The combination simply doesn't compute close quote. Now, our colleague Larry Diamond in 2012, for some time, I suspected that Henry Rowen's projections were a bit optimistic. Now, I suspect hes writing in 2012 that the end of the CCP rule will come much sooner than I used to suppose. China cannot keep moving forward to a middle income country without the pressures for democratic change that Korea and Taiwan experienced more than two decades ago. Liz, doggone it.
Korea starts out a country run by tough, bad guys. It introduces economic growth and it becomes a democracy. Taiwan is run by people much friendlier to the United States. But these were not sweethearts. These were tough guys. Economic growth and now it's a democracy. Why hasn't that happened in China? To the contrary, Xi Jinping, we thought we knew of course, Harry and Larry, brilliant people. They weren't misreading things, that's the way it looked to inform people in those days.
And Xi Jinping comes along and pulls a ue why? >> Elizabeth Economy: Yeah, I mean, look, [LAUGH] you can look back into the 1980s, right into the late 1980s, which is really when South Korea and Taiwan kind of made their transition from roughly authoritarian states to more resilient democracies. And see that China was actually almost exactly the same point, right? Because if you stop to think about it, you had a rising middle class that was demanding greater political reform.
You had an event, just like you did in South Korea and Taiwan, you had events that triggered mass protests. In this case, you had the death of Hu Yaobang, who was a much beloved former general secretary of the Communist Party, extremely politically reform oriented. That led to the Tiananmen square protests, right? >> Peter Robinson: 1989. >> Elizabeth Economy: 1989, Hu Yaobang died in April of 1989. And then you end up with these mass protests, calls for political reform.
You also have Zhao Ziyang, who, like his Taiwanese and South Korean compatriots, felt that the time was probably right for some political reform. He was prepared to negotiate with the protesters, but Zhao Ziyang wasn't really the power. The power behind the throne was Deng Xiaoping. And Deng Xiaoping was not interested, didn't feel like his back was up against the wall, was not inclined toward political reform. And so you didn't get that moment. That moment didn't translate into a transition.
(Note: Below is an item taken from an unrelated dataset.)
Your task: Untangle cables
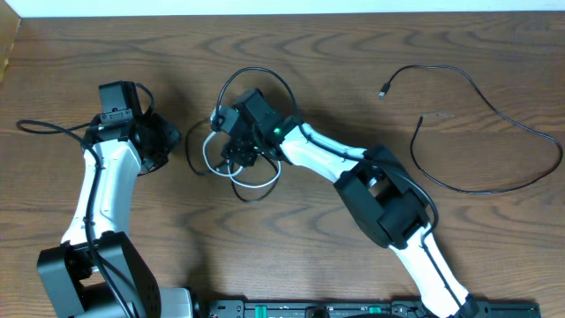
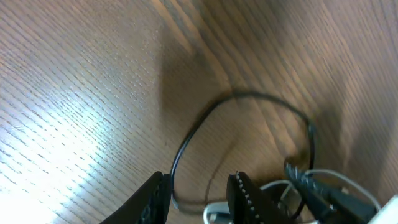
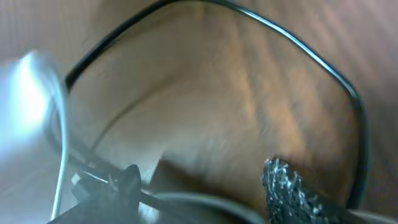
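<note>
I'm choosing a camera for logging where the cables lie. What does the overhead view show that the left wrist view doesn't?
Only overhead: the long black cable, lying by itself at the far right, plug ends free. Only left wrist: the left gripper close up, its jaws standing apart. Both: the white cable looped on the wooden table.

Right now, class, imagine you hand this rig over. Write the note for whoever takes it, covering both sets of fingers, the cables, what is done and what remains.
The left gripper has its fingers apart and grips nothing; a thin black loop lies just ahead.
The right gripper has its fingers wide open at the white cable, mid-table, and holds nothing.
The black cable lies alone on the right side of the table.
Done: the black cable looks separated.
Left: the white cable is coiled beside the thin black loop. It is unclear whether that loop is cord or arm wiring. Free the white cable and lay it out.
</note>
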Robot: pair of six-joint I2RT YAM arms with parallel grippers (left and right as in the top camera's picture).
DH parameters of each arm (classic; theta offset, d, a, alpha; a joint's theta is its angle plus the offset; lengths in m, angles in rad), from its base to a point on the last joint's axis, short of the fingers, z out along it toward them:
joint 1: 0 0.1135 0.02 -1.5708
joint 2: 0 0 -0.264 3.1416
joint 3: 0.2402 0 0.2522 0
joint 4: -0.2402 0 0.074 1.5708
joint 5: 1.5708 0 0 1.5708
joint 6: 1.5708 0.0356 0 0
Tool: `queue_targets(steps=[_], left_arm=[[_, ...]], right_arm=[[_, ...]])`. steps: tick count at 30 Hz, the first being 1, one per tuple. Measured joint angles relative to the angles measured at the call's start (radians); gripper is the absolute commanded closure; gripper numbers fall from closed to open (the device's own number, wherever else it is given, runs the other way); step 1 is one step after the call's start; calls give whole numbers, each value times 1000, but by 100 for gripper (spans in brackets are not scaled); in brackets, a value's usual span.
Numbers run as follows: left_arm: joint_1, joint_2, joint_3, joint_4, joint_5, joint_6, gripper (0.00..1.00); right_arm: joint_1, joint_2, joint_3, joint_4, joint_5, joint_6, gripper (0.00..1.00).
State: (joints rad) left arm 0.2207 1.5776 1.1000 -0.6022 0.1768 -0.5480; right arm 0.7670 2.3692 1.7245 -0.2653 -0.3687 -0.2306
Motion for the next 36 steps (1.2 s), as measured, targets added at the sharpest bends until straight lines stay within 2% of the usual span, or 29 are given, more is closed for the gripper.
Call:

Fast forward to 2010, 2011. And you had, again, massive protests in China around the environment. You had an extremely active Internet with people calling for political reform. You had salons with billionaires and reform oriented scholars and lawyers meeting weekly to talk about how China could transition. >> [CROSSTALK]. >> Elizabeth Economy: Exactly, incredibly exciting, vibrant political society during that time. But you got Xi Jinping. And so, again, I think leaders matter a lot.
And Xi Jinping has never demonstrated an interest in opening up the political system. Barely demonstrated interest in economic, continuing economic reform. >> Peter Robinson: Can I jump ahead to on this stage? What was it? Four years ago, I interviewed Jimmy Lai. Jimmy Lai, the Hong Kong business figure, immensely successful man, who at that point had taken a lead in the democracy protest. And I said to Jimmy Lai, aren't you afraid?
Great big country up there, little tiny city down here, China Hong Kong. And he said, no, 60% of foreign investment into China flows through the banking system in Hong Kong. And today, Jimmy Lai is in prison. And they did move on Hong Kong. So is it as simple as this, that given a choice between economic growth and the party's power, the party will choose power every single time. >> Elizabeth Economy: Yes, I think that is true, I think it's also an issue of sovereignty.
So, if you extrapolate, then from Hong Kong to Taiwan, I think what we don't want to do is make the mistake in thinking that just because China is reliant on TSMC. >> Peter Robinson: TSMC is the semiconductor industry company in Taiwan. >> Elizabeth Economy: In Taiwan. >> Peter Robinson: Right? [COUGH]. >> Elizabeth Economy: Right, that produces most of the advanced chips in the world.
Just because China is extremely dependent on Taiwan for those chips, that it would not be willing to take military action against Taiwan. So, I think it's not just about party power, it's about that issue of sovereignty as well. >> Peter Robinson: Okay, we'll come back to that in a moment. I began with Trump and Biden, let's go through this. Trump and Biden quickly and then you. The question is, where is the continuity? Or where would you criticize either administration?
And where would you criticize either administration? I'm going to ask for grades. Here's Trump. The Trump administration places a series of tariffs on Chinese goods. I couldn't resist this, the tariffs are so stiff that during the July 2019 presidential debate, Joe Biden said, President Trump may think he's being tough on China, all that he's delivered is Americans paying more, close quote.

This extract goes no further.